Artistik 5/6

Zur Artistik-AG - im Frühjahr 2010 waren es 13 Mädchen und 2 Jungen - werden immer wieder Fragen gestellt. Ein Teil davon soll dir hier beantwortet werden.

 

Was "bedeutet" Artistik hier eigentlich?

In dieser AG bedeutet Artistik den künstlerischen Umgang mit dem eigenen Körper - "Dein Körper ist dein Sportgerät". Dieses Sportgerät will  ausprobiert werden. Was geht? Was geht nicht? Was ist angenehm? Was schmerzhaft?

 

Wer könnte sich bei dem "Denkmal mit Sockel" auf dem Foto rechts nicht ganz so wohlgefühlt haben wie die Artistin ganz oben?

Üben, üben, üben...Üben, üben, üben...

Was würde ich in der AG machen?

Du würdest dich in wacklige Situationen begeben und in dich hinein lauschen. Wie fühle ich mich an, wenn es klappt? Wie wenn es nicht klappt? Wie fühlt sich die Stelle der Mitschülerin oder des Mitschülers an, auf der ich gerade stehe, knie (oder einen Handstand mache)? Wie die Stelle, auf der die Mitschüler gerade stehen? Finden wir diese Stelle bei der es geklappt hat bei jeder Wiederholung wieder? Vielleicht wird aber auch ein wenig in Richtung Jonglage gearbeitet.

 

 

(Für Erwachsene: Es geht um Gleichgewicht, Körperwahrnehmung und Körperbeherrschung.)

 

Teams arbeiten zusammen ... Individualisten stehen alleineTeams arbeiten zusammen ... Individualisten stehen alleine

Ich bin eher Individualist - ist die AG etwas für mich?

 "Jein". Bei vielen Übungen steht Teamwork an oberster Stelle. Pyramiden - und das fängt bei zwei Personen an - funktionieren nicht alleine oder auf zehn Meter Abstand. Du musst schon bereit sein, dich auf körperliche Nähe zu deinen Mit-Artisten einzulassen und dich ihrem Tempo anzupassen.

 

Anders herum: Wenn du zwar "Power ohne Ende" hast, aber nach dem ersten kurzen Ausprobieren lieber etwas anderes machst, bist du hier ziemlich falsch. Denn etwas können heißt, dass es jedes Mal wieder klappt.
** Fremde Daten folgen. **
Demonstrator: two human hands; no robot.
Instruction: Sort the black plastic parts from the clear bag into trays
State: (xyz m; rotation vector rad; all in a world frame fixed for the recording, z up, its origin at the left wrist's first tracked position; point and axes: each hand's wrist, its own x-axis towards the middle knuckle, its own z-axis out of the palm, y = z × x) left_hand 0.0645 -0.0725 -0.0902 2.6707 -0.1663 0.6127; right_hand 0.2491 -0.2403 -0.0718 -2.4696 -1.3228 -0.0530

Auch wenn man dich aus dem Tiefschlaf reißen würde.

Bitte keine zu weite Kleidung!Bitte keine zu weite Kleidung!

Welche Ausstattung benötige ich?

 Du brauchst eng anliegende Kleidung, Hose und Oberteil. Kurze Hosenbeine und ärmellose Oberteile sind sinnvoll. Von zu weiter, zu flatteriger oder zu glatter Kleidung rutscht du in Pyramiden ab - oder stehst im Handstand "mit dem Oberkörper im Freien" (auf dem Foto war es fast schon so weit). Speziell als Mädchen fändest du das sicherlich nicht prickelnd. Schuhe und Strümpfe sind tabu.

Stehen wir oben auf den richtigen Stellen von euch da unten?Stehen wir oben auf den richtigen Stellen von euch da unten?

Warum barfuß?

 Aus zwei Gründen: Gefühl und Sicherheit. Hast du schon mal die Wirbelsäule deiner Mitschüler unter den Füßen ertastet? Auf die sollst du dich nämlich nicht stellen. Mit Schuhen - auch Ballettschuhen - fühlst du nur die Schuhe oder Socken, nicht aber worauf du gerade stehst und wie sich diese Stelle deiner Partnerin oder deines Partners oder des Geräts anfühlt. Socken sind zu rutschig. Fußsohlen haben Profil!

Wer schiebt hier wen weg?Wer schiebt hier wen weg?

Auftritt?

Ja gerne! Nachdem im letzten Schuljahr keine Vorführung zustande kam, soll die AG im Schuljahr 2010/11 ganz im Zeichen einer Bühnenshow stehen. Die muss natürlich erarbeitet werden. Und wenn die einzelnen "Nummern" funktionieren, kommt die Choreographie dazu.